Anglicans : première visite de l'archevêque Welby au Vatican

Collaboration pour défendre les valeurs chrétiennes

Rome, (Zenit.org) Anne Kurian | 869 clics

« Faire entendre le cri des pauvres », défendre « le caractère sacré de la vie humaine ou la solidité de l’institution de la famille fondée sur le mariage », s'engager pour « la résolution des conflits », sont les domaines de collaboration entre Eglise catholique et Eglise anglicane mis en évidence ce 14 juin par le pape François.

Le pape a en effet rencontré pour la première fois l’archevêque de Cantorbéry et primat de la Communion anglicane, Justin Welby, ce matin à 11h, au Vatican.

Non pas des étrangers mais des concitoyens

La rencontre officielle s’est ouverte par une audience privée dans la bibliothèque, suivie des discours et des échanges de cadeaux. Elle s’est conclue par un temps de prière commune en la chapelle Redemptoris Mater. En fin de matinée, un déjeuner a eu lieu à la Maison Sainte-Marthe.

L’entrevue s’est déroulée dans un climat fraternel, dans le sillon de la visite de l’archevêque Michael Ramsey à Paul VI, en 1966. Le pape François a d’ailleurs accueilli l’archevêque Welby avec les mots de Paul VI : « Vos pas ne vous ont pas porté dans une demeure étrangère […] Nous nous réjouissons de vous ouvrir les portes et, avec les portes, notre cœur ; parce que nous sommes heureux et honorés […] de vous accueillir "non comme des étrangers ou des hôtes ; vous êtes concitoyens des saints, vous êtes de la maison de Dieu" (cf Ep 2,19-20) ».

Il a également remercié Justin Welby pour les prières qui ont été dites à son intention, lors de la cérémonie d’installation de l’archevêque anglican, le 21 mars, deux jours après la messe d’inauguration du pape : « ayant initié nos ministères respectifs à quelques jours de distance l’un de l’autre, nous aurons toujours un motif particulier de nous soutenir mutuellement par la prière », a-t-il déclaré.

Malgré une « histoire des relations entre l’Église d’Angleterre et l’Église de Rome longue est complexe, non dépourvue de souffrances », le pape a mis en relief le « chemin de rapprochement et de fraternité » des dernières décennies.

Faire entendre le cri des pauvres

Selon le pape, la marche vers l’unité peut s’exprimer « à travers la collaboration dans différents domaines de la vie quotidienne », parmi lesquels « la promotion des valeurs chrétiennes » et des « fondements mêmes de la coexistence » comme « le respect dû au caractère sacré de la vie humaine ou la solidité de l’institution de la famille fondée sur le mariage ».

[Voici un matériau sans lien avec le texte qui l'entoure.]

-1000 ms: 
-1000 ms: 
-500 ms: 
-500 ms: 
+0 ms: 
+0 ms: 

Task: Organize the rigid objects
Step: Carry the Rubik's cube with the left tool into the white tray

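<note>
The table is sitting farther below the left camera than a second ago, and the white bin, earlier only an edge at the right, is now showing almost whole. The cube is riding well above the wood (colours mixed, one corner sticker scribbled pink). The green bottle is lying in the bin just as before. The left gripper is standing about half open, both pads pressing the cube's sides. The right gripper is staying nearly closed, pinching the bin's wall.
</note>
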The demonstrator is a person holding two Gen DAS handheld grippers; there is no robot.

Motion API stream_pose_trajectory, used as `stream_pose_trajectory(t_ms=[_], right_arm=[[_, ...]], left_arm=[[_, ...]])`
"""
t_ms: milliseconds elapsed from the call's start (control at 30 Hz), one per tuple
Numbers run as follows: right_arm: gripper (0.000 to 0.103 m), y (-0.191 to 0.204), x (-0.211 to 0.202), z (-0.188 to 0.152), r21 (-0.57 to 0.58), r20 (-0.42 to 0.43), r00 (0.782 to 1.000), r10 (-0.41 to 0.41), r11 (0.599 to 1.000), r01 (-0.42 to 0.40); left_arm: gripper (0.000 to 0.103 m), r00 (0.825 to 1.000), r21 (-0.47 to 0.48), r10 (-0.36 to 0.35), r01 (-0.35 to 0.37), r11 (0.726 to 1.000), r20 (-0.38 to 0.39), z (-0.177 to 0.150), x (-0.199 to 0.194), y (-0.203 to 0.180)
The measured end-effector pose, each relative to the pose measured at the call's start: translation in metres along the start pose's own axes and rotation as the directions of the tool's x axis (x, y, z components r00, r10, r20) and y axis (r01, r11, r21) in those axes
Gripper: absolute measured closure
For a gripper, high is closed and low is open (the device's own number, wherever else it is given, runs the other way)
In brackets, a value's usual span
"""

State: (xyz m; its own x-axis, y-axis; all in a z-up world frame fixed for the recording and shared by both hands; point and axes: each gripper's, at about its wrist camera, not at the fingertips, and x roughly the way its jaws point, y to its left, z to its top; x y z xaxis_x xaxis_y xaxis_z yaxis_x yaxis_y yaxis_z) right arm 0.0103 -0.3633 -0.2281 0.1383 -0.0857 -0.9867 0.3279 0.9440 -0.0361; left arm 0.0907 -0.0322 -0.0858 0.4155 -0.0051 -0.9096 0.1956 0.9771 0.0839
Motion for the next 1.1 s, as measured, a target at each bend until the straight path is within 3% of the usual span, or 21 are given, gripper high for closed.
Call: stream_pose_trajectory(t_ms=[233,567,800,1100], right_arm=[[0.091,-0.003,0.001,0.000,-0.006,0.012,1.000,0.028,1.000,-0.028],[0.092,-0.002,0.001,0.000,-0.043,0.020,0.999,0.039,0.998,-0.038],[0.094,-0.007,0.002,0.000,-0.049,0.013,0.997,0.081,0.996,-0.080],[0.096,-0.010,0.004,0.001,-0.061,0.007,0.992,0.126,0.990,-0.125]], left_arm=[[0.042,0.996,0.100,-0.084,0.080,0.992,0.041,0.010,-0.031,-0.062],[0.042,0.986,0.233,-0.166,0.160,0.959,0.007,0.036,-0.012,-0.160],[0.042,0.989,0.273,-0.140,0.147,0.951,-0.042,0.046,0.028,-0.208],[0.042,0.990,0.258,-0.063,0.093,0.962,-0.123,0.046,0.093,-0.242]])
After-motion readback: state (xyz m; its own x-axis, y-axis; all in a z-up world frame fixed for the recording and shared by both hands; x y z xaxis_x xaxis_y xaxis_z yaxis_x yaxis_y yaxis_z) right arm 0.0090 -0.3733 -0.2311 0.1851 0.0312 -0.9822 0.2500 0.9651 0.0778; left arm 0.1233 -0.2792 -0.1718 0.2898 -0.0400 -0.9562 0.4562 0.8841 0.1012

Il a cité aussi « l’engagement en faveur d’une plus grande justice sociale et d’un système économique qui soit mis au service de l’homme et du bien commun » : « une de nos tâches, en tant que témoins de l’amour de Dieu, est de faire entendre le cri des pauvres afin qu’ils ne soient pas abandonnés aux lois d’une économie qui semble parfois ne voir en l’homme qu’un consommateur ».

Le pape a rendu hommage à l’engagement de l’archevêque Welby pour ses déclarations en faveur de « la réconciliation et la résolution des conflits entre les nations », notamment dans le conflit syrien.

Les chrétiens, a-t-il souligné, portent « la paix et la grâce comme un trésor à offrir au monde », mais ces dons « ne peuvent produire de fruit que lorsqu’ils vivent et travaillent ensemble dans l’harmonie ».

Enfin, le pape a exprimé sa reconnaissance envers l’Église anglicane « pour l’effort sincère qu’elle a fourni pour comprendre les raisons qui ont amené [son] prédécesseur, Benoît XVI, à offrir une structure canonique en mesure de répondre aux demandes de ces groupes d’anglicans qui ont souhaité être reçus dans l’Église catholique : je suis certain que cela permettra de mieux faire connaître et apprécier, dans le monde catholique, les traditions spirituelles, liturgiques et pastorales qui constituent le patrimoine anglican ».

« Cher frère, a-t-il conclu, marchons vers l’unité, unis fraternellement dans la charité, en ayant constamment Jésus-Christ, notre frère ainé, comme point de référence... Mettons notre espérance en lui, « dont la puissance agissant en nous est capable de faire bien au-delà, infiniment au-delà de tout ce que nous pouvons demander ou concevoir » (Ep 3, 20).